**Exercise inputs**.
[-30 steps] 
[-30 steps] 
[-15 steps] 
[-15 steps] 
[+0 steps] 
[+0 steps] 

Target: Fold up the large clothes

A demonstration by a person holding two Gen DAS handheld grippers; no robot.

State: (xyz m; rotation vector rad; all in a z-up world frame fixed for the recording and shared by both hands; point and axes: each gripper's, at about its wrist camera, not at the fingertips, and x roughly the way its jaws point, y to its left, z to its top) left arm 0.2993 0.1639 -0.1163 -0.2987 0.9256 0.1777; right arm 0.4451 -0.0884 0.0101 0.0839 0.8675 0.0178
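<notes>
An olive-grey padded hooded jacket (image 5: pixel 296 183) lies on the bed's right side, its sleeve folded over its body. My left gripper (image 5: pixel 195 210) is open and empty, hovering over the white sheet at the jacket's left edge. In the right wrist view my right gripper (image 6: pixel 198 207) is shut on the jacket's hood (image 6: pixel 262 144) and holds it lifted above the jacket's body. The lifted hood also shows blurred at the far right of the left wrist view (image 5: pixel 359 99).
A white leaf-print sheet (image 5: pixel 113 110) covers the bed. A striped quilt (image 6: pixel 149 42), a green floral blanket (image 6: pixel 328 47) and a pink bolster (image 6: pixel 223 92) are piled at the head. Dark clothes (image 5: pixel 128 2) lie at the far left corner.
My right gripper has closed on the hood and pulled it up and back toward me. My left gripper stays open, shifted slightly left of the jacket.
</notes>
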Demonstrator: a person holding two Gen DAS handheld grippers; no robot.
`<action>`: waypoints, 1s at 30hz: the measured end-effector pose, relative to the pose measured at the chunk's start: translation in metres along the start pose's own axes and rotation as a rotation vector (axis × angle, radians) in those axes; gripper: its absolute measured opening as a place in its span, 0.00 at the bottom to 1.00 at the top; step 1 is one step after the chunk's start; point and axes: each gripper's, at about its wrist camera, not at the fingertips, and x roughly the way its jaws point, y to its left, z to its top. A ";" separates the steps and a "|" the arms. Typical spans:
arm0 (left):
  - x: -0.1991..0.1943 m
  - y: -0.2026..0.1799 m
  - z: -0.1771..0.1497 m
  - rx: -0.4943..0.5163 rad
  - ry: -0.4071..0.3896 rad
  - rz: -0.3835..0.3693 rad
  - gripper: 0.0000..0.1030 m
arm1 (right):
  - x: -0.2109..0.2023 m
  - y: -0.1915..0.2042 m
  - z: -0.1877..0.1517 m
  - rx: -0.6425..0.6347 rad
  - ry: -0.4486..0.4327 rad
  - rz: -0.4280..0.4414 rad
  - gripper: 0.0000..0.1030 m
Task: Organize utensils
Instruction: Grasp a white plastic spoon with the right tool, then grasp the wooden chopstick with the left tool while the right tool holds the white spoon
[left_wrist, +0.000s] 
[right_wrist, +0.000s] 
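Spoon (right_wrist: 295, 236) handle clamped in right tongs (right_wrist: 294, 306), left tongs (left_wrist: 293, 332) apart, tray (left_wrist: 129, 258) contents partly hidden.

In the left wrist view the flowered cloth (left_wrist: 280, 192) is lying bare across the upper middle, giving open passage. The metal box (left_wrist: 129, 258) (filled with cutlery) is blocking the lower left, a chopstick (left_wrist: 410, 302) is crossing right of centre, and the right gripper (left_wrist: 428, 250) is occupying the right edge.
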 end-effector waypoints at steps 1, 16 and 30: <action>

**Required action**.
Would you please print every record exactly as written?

**Exercise response**.
[-30 steps] 
[-30 steps] 
[-15 steps] 
[-15 steps] 
[+0 steps] 
[+0 steps] 

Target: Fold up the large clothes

A demonstration by a person holding two Gen DAS handheld grippers; no robot.

State: (xyz m; rotation vector rad; all in a z-up world frame fixed for the recording and shared by both hands; point and axes: each gripper's, at about its wrist camera, not at the fingertips, and x roughly the way its jaws point, y to its left, z to its top) left arm 0.2993 0.1639 -0.1163 -0.2987 0.9256 0.1777; right arm 0.4451 -0.0884 0.0101 0.0839 0.8675 0.0178
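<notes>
An olive-grey padded hooded jacket (image 5: pixel 296 183) lies on the bed's right side, its sleeve folded over its body. My left gripper (image 5: pixel 195 210) is open and empty, hovering over the white sheet at the jacket's left edge. In the right wrist view my right gripper (image 6: pixel 198 207) is shut on the jacket's hood (image 6: pixel 262 144) and holds it lifted above the jacket's body. The lifted hood also shows blurred at the far right of the left wrist view (image 5: pixel 359 99).
A white leaf-print sheet (image 5: pixel 113 110) covers the bed. A striped quilt (image 6: pixel 149 42), a green floral blanket (image 6: pixel 328 47) and a pink bolster (image 6: pixel 223 92) are piled at the head. Dark clothes (image 5: pixel 128 2) lie at the far left corner.
My right gripper has closed on the hood and pulled it up and back toward me. My left gripper stays open, shifted slightly left of the jacket.
</notes>
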Demonstrator: a person holding two Gen DAS handheld grippers; no robot.
`<action>`: waypoints, 1s at 30hz: the measured end-effector pose, relative to the pose measured at the chunk's start: translation in metres along the start pose's own axes and rotation as a rotation vector (axis × angle, radians) in those axes; gripper: its absolute measured opening as a place in its span, 0.00 at the bottom to 1.00 at the top; step 1 is one step after the chunk's start; point and axes: each gripper's, at about its wrist camera, not at the fingertips, and x roughly the way its jaws point, y to its left, z to its top. A ";" separates the steps and a "|" the arms. Typical spans:
arm0 (left):
  - x: -0.1991..0.1943 m
  - y: -0.2026..0.1799 m
  - z: -0.1771..0.1497 m
  - rx: -0.4943..0.5163 rad
  - ry: -0.4071..0.3896 rad
  - rz: -0.3835..0.3693 rad
  - gripper: 0.0000..0.1030 m
arm1 (right):
  - x: -0.2109..0.2023 m
  - y: -0.1915..0.2042 m
  - z: -0.1877..0.1517 m
  - rx: -0.6425..0.6347 rad
  - ry: -0.4486..0.4327 rad
  - rz: -0.4280..0.4414 rad
  - gripper: 0.0000..0.1030 m
Task: Organize utensils
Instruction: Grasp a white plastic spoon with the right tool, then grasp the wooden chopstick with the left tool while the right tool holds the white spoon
[left_wrist, +0.000s] 
[right_wrist, +0.000s] 
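Spoon (right_wrist: 295, 236) handle clamped in right tongs (right_wrist: 294, 306), left tongs (left_wrist: 293, 332) apart, tray (left_wrist: 129, 258) contents partly hidden.

In the left wrist view the flowered cloth (left_wrist: 280, 192) is lying bare across the upper middle, giving open passage. The metal box (left_wrist: 129, 258) (filled with cutlery) is blocking the lower left, a chopstick (left_wrist: 410, 302) is crossing right of centre, and the right gripper (left_wrist: 428, 250) is occupying the right edge.
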 end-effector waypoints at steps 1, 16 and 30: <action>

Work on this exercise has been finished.